**Exercise goal:**
Using the listing below, say how many of its lines hold "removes". Offer nothing beyond the number.

*** Listed records

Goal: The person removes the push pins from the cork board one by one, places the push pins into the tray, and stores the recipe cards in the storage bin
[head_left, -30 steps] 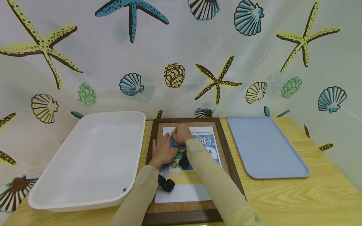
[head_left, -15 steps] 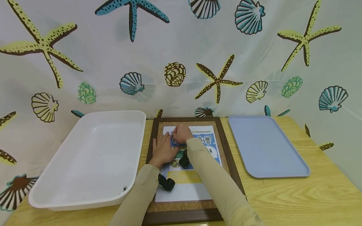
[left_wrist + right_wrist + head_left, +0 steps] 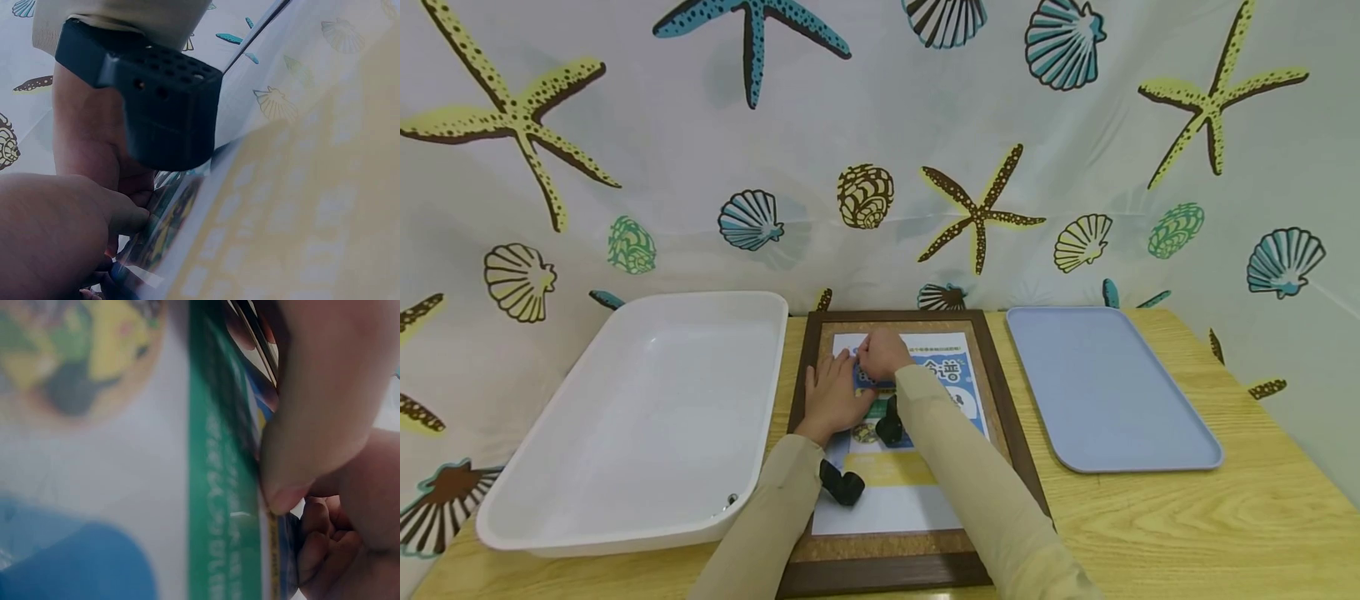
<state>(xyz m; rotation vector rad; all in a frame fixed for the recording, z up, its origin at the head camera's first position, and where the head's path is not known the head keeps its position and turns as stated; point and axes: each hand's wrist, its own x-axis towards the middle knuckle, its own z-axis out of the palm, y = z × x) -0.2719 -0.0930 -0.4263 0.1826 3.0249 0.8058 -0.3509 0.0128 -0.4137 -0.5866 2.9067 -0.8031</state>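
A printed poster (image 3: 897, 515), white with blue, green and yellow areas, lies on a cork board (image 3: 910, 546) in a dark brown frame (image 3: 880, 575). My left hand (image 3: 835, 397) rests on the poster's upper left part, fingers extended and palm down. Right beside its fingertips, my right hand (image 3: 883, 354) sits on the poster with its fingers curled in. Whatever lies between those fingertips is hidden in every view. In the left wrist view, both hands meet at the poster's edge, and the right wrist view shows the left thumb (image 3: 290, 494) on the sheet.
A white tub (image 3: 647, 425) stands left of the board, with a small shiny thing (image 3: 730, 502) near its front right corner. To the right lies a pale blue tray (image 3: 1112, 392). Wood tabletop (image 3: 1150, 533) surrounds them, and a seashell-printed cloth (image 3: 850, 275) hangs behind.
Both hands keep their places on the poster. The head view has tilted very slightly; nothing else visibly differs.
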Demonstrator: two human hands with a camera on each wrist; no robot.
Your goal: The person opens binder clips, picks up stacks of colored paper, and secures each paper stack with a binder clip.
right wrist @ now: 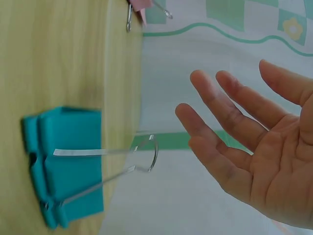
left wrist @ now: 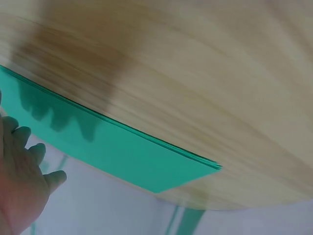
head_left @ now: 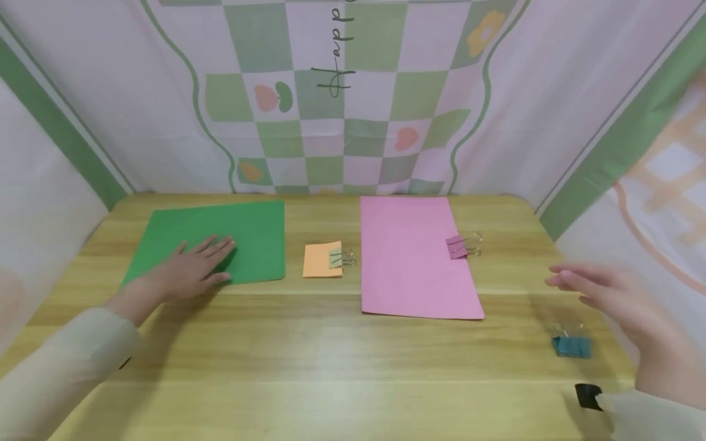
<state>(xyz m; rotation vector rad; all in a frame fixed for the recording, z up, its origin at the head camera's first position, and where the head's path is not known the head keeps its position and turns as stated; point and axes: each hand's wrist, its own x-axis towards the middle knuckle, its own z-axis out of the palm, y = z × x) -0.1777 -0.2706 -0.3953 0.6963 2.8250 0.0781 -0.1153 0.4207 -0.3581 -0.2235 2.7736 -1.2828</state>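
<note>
My left hand (head_left: 190, 269) is spread over a stack of green paper (head_left: 254, 245) at the left, its fingers straight. In the left wrist view, several sheet edges show along the side of the stack (left wrist: 146, 161), and the fingers cast shadows on it. At the right, my right hand (head_left: 623, 300) hovers in the air with loosely bent fingers and nothing in them. Closest to it is a teal binder clip (head_left: 572, 346) standing on the table, its wire handles (right wrist: 98, 152) pointing up. The right wrist view shows the fingers (right wrist: 225, 107) apart from this clip.
Mid-table lies a small orange paper pad (head_left: 320, 262) with a pale green binder clip (head_left: 336, 258) on its edge. Right of it, pink paper (head_left: 410, 263) carries a pink binder clip (head_left: 456, 247). A patterned curtain (head_left: 342, 122) hangs behind the wooden table (head_left: 309, 361).
</note>
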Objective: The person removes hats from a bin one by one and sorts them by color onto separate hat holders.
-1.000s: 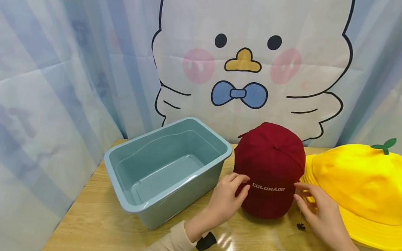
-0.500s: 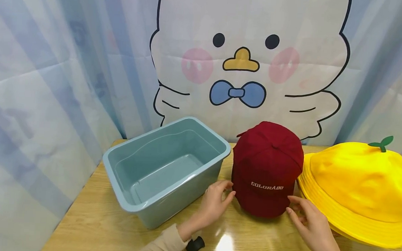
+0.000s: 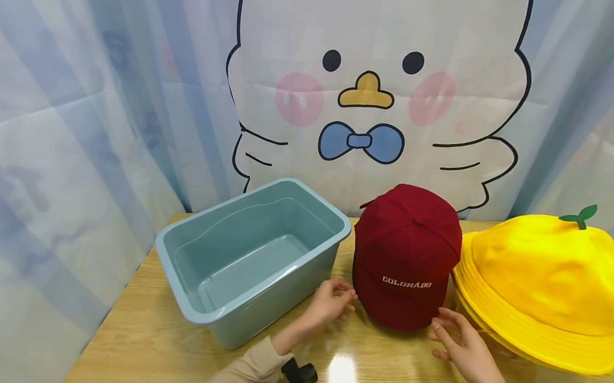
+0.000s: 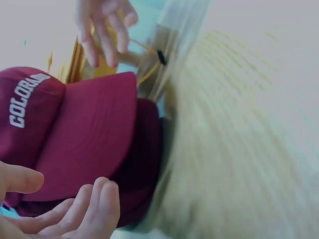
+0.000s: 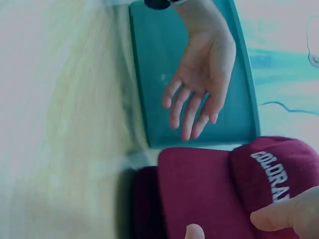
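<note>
A maroon baseball cap (image 3: 410,241) lettered COLORADO stands on the table, its brim toward me. Under that brim the left wrist view shows a second, darker brim (image 4: 147,154), so caps are stacked. My left hand (image 3: 328,304) is at the brim's left side, fingers loosely bent, fingertips right by its edge. On the other side my right hand (image 3: 460,344) has its fingers spread beside the brim's front corner. Neither hand grips anything. Right of the cap sits a yellow bucket hat (image 3: 545,282) with a green sprout on top; another yellow brim shows beneath it.
A blue-grey plastic bin (image 3: 281,310) stands left of the cap, with nothing inside. The wooden table (image 3: 126,332) ends at a patterned curtain (image 3: 198,95) behind. In the left wrist view a yellow cord with a black toggle (image 4: 161,57) hangs near the right hand.
Both hands have drawn back from the cap's sides, down toward the front of its brim. The cap, hats and bin stay in place while the head view shifts slightly.
</note>
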The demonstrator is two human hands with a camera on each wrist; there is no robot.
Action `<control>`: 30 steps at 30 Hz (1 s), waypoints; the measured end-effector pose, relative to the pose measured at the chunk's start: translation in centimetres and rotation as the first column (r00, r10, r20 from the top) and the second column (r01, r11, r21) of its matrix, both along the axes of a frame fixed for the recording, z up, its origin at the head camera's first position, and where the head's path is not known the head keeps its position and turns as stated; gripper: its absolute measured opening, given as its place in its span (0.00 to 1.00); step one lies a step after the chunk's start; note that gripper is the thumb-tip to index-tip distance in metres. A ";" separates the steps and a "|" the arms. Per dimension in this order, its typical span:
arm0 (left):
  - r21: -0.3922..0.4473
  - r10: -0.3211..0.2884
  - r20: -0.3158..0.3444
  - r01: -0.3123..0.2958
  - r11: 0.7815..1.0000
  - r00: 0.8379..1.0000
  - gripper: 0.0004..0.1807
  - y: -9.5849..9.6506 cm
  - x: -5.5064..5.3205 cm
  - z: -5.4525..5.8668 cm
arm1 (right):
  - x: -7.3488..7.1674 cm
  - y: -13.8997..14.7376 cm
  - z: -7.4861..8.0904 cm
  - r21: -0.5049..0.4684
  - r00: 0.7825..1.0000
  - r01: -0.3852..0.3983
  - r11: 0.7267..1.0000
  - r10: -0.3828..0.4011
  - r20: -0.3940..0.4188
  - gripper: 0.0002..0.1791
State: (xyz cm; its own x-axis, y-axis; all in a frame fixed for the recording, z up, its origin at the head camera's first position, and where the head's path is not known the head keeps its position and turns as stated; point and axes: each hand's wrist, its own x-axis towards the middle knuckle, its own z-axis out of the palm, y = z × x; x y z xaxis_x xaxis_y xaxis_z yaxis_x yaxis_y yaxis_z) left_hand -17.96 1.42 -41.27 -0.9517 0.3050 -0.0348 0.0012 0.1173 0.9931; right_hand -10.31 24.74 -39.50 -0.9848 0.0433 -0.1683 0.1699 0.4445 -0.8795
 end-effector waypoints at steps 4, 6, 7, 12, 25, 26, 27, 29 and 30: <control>0.089 -0.048 0.193 0.031 0.996 0.980 0.14 0.4 -0.4 -0.8 | -0.6 0.7 -0.6 -0.164 0.992 0.000 0.986 0.020 0.123 0.33; 0.116 -0.057 0.237 0.030 0.993 0.970 0.15 0.6 -0.6 -1.2 | -0.9 1.0 -0.9 -0.218 0.987 0.014 0.976 0.021 0.156 0.34; 0.126 -0.058 0.250 0.027 0.992 0.966 0.15 0.8 -0.7 -1.3 | -1.1 1.2 -1.1 -0.236 0.985 0.019 0.972 0.022 0.170 0.35; 0.147 -0.038 0.277 -0.004 0.989 0.960 0.15 1.2 -1.2 -1.7 | -1.8 1.9 -1.8 -0.316 0.974 0.063 0.947 0.010 0.226 0.36; 0.247 -0.067 0.330 -0.018 0.969 0.941 0.09 0.4 -1.0 -0.9 | -1.9 2.1 -1.7 -0.536 0.950 0.168 0.827 0.011 0.313 0.16; 0.257 -0.072 0.333 -0.017 0.966 0.940 0.09 0.3 -1.0 -0.7 | -1.8 2.0 -1.6 -0.565 0.949 0.169 0.808 0.022 0.316 0.13; 0.268 -0.075 0.336 -0.019 0.963 0.939 0.10 0.2 -1.0 -0.5 | -1.7 1.9 -1.5 -0.591 0.947 0.176 0.787 0.028 0.319 0.10; 0.289 -0.080 0.345 -0.025 0.957 0.935 0.10 0.1 -1.1 -0.2 | -1.4 1.7 -1.3 -0.645 0.946 0.194 0.739 0.032 0.322 0.06; 0.297 -0.081 0.349 -0.029 0.954 0.933 0.09 0.0 -1.2 -0.1 | -1.3 1.6 -1.3 -0.674 0.946 0.203 0.711 0.034 0.321 0.03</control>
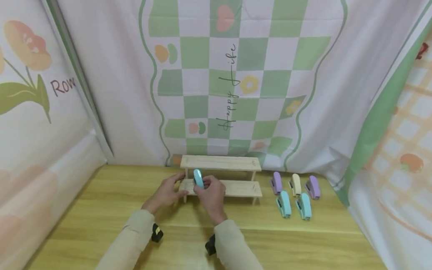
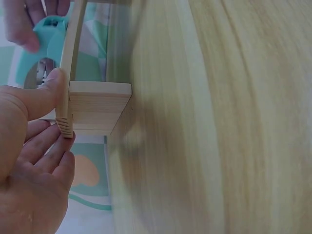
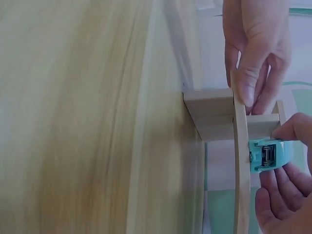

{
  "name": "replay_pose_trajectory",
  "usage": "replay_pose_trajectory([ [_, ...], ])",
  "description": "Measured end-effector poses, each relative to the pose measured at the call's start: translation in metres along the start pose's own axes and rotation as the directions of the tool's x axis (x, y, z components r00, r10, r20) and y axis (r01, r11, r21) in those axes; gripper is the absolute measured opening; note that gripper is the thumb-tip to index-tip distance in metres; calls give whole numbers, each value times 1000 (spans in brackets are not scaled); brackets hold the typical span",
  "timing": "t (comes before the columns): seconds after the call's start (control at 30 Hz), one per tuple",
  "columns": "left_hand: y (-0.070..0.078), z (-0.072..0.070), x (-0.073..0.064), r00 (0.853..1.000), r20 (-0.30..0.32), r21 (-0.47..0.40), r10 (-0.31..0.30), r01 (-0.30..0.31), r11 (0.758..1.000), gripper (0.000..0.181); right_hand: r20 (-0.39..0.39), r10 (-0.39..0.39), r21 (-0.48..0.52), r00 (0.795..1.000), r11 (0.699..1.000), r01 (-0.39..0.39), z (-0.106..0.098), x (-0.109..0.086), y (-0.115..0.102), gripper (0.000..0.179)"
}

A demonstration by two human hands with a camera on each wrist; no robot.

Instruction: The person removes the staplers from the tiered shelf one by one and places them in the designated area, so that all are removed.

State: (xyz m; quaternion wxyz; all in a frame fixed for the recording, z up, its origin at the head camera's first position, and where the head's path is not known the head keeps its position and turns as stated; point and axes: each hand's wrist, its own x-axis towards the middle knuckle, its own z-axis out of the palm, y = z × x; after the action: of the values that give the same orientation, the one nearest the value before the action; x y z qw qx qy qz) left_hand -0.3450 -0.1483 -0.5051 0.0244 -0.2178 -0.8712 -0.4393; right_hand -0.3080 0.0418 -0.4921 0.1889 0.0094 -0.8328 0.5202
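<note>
A two-tier wooden shelf [image 1: 240,189] stands against the back curtain. My left hand [image 1: 165,193] holds the left end of its lower step, the thumb on the board and the fingers around the end. My right hand [image 1: 212,195] pinches a teal stapler [image 1: 198,178] between thumb and fingers over the left part of that step. In the right wrist view the stapler [image 3: 268,155] has one end right at the board's surface. From the left wrist view, the stapler [image 2: 48,41] is seen side-on beside the left thumb.
Right of the shelf, several staplers stand on the wooden table [image 1: 178,249]: a purple one [image 1: 276,183], a cream one [image 1: 295,185] and another purple one [image 1: 313,187] behind, two teal ones [image 1: 284,204] [image 1: 304,206] in front. Printed curtains [image 1: 405,165] enclose the table's sides and back.
</note>
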Motion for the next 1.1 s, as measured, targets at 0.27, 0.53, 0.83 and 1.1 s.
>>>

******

**Task response:**
3